Common metrics for evaluating classification models include:

- **Accuracy**: The proportion of correctly classified instances.
- **Precision**: The proportion of true positive instances among the instances classified as positive.
- **Recall**: The proportion of true positive instances among the instances that should have been classified as positive.
- **F1 Score**: The harmonic mean of precision and recall.
- **ROC-AUC**: Area Under the Receiver Operating Characteristic Curve, which measures the model's ability to distinguish between classes.

### Confusion Matrix

A confusion matrix is a table used to describe the performance of a classification model. It compares the actual target values with those predicted by the model.

```python
from sklearn.metrics import confusion_matrix

conf_matrix = confusion_matrix(y_test, y_pred_log_reg)
sns.heatmap(conf_matrix, annot=True, fmt="d", cmap="Blues")
plt.xlabel("Predicted")
plt.ylabel("Actual")
plt.title("Confusion Matrix - Logistic Regression")
plt.show()
```

### ROC Curve for SVM

The ROC curve is a graphical representation of the true positive rate (TPR) versus the false positive rate (FPR) at various threshold settings.
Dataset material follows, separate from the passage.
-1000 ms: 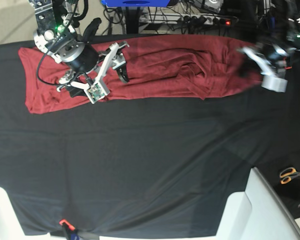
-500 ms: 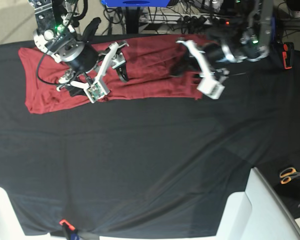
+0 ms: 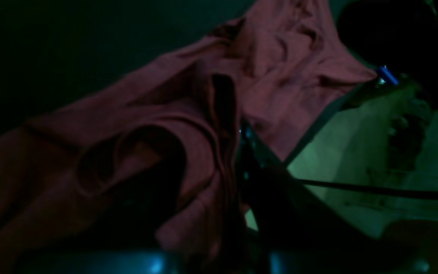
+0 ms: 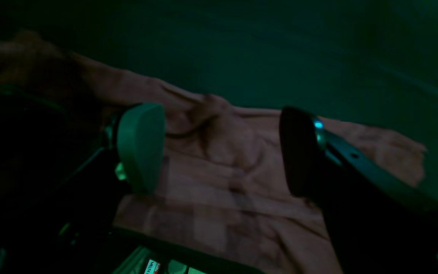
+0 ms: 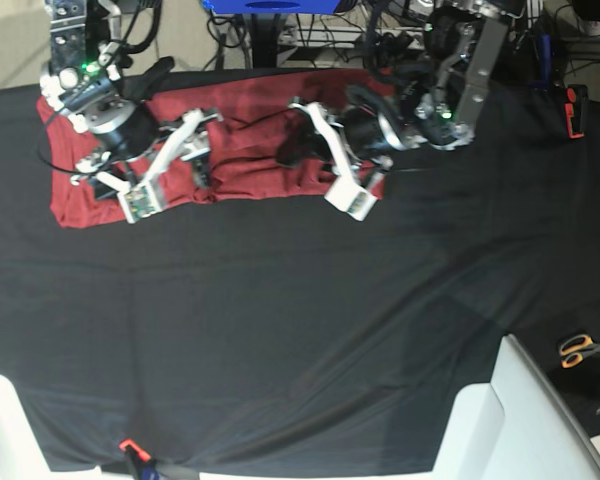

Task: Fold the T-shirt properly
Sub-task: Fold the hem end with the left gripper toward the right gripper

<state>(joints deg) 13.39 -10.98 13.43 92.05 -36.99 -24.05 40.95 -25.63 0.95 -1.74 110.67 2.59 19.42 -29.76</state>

The area under the curve (AUC) provides an aggregate measure of performance.

```python
from sklearn.metrics import roc_curve, auc

fpr, tpr, thresholds = roc_curve(y_test, y_score_svm[:, 1], pos_label=1)
roc_auc = auc(fpr, tpr)

plt.figure()
plt.plot(fpr, tpr, color='darkorange', lw=2, label='ROC curve (area = %0.2f)' % roc_auc)
plt.plot([0, 1], [0, 1], color='navy', lw=2, linestyle='--')
plt.xlim([0.0, 1.0])
plt.ylim([0.0, 1.05])
plt.xlabel('False Positive Rate')
plt.ylabel('True Positive Rate')
plt.title('Receiver Operating Characteristic - SVM')
plt.legend(loc="lower right")
plt.show()
```

## Conclusion

In this notebook, we've covered the basics of classification in machine learning, explored different classification algorithms, and demonstrated how to implement and evaluate them using Python and scikit-learn.